L'ordre Teutonique doit son origine à la Croisade de l'empereur Frédéric Barberousse. Les chroniques rapportent à ce sujet, qu'un grand nombre de seigneurs allemands suivirent le chef croisé dans son expédition, soit pour accomplir un saint pèlerinage au tombeau du Christ, soit pour acquérir de la gloire. Après la mort de Frédériè qui, on le sait, se noya en prenant un bain dans le fleuve de Séleucie, le patriarche de Jérusalem se proposa de fonder un ordre de chevalerie, afin de perpétuer le souvenir des services que la noblesse allemande avait rendus à la chrétienté en Palestine. L'ordre fut approuvé, en 1190, par l'empereur et par le pape, qui en confirma les statuts dans une bulle du 22 février 1191.

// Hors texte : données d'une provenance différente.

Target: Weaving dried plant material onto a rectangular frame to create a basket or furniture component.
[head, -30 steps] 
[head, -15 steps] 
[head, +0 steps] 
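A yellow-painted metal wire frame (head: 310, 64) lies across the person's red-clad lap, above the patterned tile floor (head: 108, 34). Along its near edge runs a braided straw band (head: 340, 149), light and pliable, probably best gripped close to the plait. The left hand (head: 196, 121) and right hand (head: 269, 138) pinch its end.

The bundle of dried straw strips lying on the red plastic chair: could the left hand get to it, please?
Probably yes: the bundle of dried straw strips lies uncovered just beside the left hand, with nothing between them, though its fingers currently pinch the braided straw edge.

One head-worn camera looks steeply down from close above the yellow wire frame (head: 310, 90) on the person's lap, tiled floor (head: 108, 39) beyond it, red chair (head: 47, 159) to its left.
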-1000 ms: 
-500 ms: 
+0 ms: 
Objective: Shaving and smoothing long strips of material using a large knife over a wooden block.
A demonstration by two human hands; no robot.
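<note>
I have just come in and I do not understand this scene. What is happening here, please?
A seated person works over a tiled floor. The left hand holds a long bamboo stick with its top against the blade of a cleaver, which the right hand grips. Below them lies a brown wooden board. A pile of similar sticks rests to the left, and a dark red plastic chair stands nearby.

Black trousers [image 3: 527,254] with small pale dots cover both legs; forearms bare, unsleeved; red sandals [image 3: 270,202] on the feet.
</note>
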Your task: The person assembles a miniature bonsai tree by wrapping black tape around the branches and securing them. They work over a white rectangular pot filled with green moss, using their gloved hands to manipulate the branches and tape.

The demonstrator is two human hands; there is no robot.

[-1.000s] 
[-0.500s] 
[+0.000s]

L'ordre Teutonique, après sa fondation, reçut, comme les Hospitaliers et les Templiers, des priviléges et des biens qui lui étaient octroyés par tous les princes chrétiens. Il n'est donc pas étonnant de voir le prince d'Arménie, qui s'était mis, un des premiers, en rapport avec la noblesse d'Allemagne, lors de l'arrivée de Frédéric Barberousse dans ses états, accueillir avec une faveur toute particulière, les chevaliers de l'ordre Teutonique, qui avaient été les compagnons de l'empereur d'Allemagne, et l'avaient suivi à la Croisade. On sait même que le grand maître de l'ordre fixa, pendant quelque temps, sa résidence en Arménie; car en 1241, Willebrand qui visitait la Cilicie, alors gouvernée par Léon II, en décrivant le cortége du roi, le jour de la fête de l'Épiphanie, nous dit formellement que le grand maître des Teutons, marchait à côté du prince: «Dominus rex alto equo incidebat, et magistrum domus » Alemanorum..... cum sociis, viris religiosis...... suo lateri adjungebat ».

1 Chronique d'Amadi, dans l'Hist. de Chypre de M. de Mas-Latrie. T. II, (docum.).